**Task requirements**
Repeat the stretch of entries below from the line with "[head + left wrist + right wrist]" through the line with "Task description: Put". Include both ends and add nothing.

**Record extracts**
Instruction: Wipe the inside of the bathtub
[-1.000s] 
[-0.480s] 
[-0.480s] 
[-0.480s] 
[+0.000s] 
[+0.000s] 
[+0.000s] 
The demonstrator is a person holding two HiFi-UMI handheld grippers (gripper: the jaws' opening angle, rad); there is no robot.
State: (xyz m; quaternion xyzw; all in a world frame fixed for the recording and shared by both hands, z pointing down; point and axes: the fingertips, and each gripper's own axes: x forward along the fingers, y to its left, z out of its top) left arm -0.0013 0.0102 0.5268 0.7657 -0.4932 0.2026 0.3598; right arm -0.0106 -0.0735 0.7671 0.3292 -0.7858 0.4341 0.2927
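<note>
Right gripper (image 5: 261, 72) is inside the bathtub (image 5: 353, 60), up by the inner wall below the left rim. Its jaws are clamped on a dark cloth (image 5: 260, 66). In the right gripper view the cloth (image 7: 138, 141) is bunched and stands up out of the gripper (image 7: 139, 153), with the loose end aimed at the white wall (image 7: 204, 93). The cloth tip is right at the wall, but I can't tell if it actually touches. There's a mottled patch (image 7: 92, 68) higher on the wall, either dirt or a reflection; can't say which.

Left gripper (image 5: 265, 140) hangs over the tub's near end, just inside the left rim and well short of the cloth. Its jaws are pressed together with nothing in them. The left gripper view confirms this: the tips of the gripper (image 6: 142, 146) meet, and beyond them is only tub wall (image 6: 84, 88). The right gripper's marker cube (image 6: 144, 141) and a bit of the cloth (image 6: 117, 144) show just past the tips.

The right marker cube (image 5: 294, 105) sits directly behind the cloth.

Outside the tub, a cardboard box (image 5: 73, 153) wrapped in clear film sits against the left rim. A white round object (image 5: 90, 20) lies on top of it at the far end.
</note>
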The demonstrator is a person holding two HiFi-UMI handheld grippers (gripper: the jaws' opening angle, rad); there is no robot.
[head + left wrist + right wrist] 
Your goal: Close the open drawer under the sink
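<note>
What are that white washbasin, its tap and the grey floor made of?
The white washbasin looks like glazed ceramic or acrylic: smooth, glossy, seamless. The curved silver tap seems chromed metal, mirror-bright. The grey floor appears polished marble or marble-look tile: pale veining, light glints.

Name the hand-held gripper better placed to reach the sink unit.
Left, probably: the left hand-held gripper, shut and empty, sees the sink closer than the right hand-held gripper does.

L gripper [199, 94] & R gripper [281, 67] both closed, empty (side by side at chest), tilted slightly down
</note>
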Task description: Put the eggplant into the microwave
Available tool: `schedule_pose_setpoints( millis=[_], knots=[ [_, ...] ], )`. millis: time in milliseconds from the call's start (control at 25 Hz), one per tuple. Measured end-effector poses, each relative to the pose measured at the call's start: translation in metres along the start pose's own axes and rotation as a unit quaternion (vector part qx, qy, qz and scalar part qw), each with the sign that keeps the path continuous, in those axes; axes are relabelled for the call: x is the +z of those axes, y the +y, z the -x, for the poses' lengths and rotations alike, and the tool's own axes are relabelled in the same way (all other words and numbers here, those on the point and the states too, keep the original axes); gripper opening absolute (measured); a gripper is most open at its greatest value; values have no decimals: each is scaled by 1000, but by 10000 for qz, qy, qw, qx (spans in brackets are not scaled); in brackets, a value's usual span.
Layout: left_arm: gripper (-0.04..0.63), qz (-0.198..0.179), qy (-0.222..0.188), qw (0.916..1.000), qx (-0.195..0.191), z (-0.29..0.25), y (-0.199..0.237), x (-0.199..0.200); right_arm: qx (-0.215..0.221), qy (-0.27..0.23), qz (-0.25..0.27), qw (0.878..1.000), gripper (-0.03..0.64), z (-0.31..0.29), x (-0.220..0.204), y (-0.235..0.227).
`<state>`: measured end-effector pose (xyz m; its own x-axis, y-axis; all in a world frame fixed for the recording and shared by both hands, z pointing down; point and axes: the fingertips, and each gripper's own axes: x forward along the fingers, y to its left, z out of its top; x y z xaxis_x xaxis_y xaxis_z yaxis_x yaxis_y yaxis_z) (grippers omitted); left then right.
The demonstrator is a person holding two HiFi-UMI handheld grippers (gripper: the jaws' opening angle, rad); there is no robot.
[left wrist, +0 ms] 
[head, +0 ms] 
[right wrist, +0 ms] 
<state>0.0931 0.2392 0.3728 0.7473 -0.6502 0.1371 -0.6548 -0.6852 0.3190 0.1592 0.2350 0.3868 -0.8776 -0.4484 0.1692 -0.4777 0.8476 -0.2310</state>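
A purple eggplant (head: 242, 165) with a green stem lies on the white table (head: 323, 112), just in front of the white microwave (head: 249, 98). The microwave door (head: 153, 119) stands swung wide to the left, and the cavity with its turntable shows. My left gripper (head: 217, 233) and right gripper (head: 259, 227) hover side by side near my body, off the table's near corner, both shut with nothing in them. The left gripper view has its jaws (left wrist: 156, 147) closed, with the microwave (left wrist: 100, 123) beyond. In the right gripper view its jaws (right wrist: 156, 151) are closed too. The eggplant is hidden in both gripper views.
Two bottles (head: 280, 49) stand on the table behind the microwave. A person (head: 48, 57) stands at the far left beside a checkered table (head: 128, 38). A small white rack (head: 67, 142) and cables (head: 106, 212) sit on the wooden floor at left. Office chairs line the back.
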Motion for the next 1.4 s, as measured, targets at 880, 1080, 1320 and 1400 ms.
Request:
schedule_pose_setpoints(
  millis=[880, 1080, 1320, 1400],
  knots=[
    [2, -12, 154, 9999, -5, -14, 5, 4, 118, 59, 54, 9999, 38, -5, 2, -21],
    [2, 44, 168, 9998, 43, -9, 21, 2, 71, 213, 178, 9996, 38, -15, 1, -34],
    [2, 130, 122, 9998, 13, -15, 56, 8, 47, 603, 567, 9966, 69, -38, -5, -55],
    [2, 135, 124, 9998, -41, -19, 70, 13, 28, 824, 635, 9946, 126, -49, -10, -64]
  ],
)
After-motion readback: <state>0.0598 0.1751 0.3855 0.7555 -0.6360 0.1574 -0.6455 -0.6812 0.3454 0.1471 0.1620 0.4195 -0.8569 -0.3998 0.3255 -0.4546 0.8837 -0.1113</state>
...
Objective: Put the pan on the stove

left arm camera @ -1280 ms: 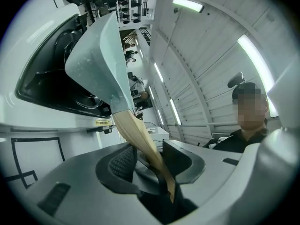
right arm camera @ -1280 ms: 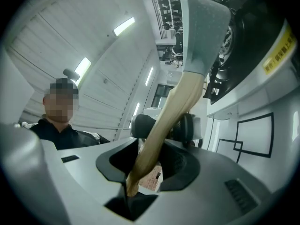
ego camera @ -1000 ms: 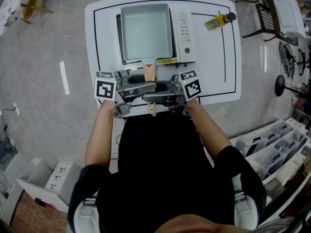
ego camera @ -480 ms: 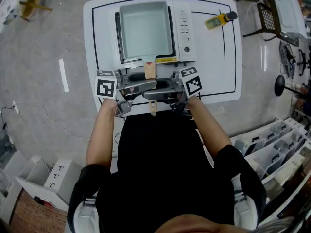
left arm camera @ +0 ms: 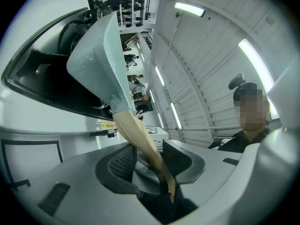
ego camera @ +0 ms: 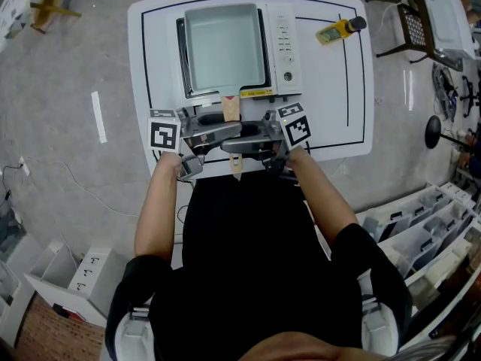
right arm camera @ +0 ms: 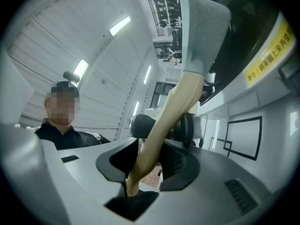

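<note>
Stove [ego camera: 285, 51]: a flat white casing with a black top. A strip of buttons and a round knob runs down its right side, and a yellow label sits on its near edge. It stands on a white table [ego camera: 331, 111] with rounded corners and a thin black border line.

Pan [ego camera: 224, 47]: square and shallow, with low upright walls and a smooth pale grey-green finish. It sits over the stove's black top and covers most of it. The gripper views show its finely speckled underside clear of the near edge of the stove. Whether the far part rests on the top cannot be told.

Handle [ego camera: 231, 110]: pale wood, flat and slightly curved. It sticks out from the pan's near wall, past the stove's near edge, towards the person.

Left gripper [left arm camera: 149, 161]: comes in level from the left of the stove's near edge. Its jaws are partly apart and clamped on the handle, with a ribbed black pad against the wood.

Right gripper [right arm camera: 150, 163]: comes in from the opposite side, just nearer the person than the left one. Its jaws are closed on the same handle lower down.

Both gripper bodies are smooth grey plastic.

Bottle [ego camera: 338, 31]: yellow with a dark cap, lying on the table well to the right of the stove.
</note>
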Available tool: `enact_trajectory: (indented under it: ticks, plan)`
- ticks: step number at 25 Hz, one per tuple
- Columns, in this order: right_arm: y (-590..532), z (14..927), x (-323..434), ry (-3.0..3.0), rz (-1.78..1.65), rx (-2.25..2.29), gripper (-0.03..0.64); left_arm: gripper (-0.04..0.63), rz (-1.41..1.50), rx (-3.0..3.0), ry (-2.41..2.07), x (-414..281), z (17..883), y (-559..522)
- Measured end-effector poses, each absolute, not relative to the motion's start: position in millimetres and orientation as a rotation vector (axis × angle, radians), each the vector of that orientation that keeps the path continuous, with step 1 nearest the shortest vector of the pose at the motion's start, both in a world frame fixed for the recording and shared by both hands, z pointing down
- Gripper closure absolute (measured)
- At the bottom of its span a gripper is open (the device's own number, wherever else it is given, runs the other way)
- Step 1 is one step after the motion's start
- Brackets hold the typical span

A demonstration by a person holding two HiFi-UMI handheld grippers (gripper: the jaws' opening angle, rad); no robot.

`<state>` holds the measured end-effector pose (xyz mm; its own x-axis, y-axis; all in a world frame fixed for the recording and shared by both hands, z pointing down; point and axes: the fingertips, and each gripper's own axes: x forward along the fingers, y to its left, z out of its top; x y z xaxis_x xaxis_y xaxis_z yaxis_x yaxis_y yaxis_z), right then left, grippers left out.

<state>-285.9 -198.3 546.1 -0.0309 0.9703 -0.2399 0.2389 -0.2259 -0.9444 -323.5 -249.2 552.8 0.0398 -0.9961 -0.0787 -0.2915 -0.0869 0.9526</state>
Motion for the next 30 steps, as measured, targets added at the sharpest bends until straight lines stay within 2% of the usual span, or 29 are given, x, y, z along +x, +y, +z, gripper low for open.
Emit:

**Finished exercise**
[head + left wrist + right wrist] 
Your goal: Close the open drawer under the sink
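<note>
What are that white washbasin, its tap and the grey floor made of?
The white washbasin looks like glazed ceramic or acrylic: smooth, glossy, seamless. The curved silver tap seems chromed metal, mirror-bright. The grey floor appears polished marble or marble-look tile: pale veining, light glints.

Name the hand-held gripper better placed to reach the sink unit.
Left, probably: the left hand-held gripper, shut and empty, sees the sink closer than the right hand-held gripper does.

L gripper [199, 94] & R gripper [281, 67] both closed, empty (side by side at chest), tilted slightly down
</note>
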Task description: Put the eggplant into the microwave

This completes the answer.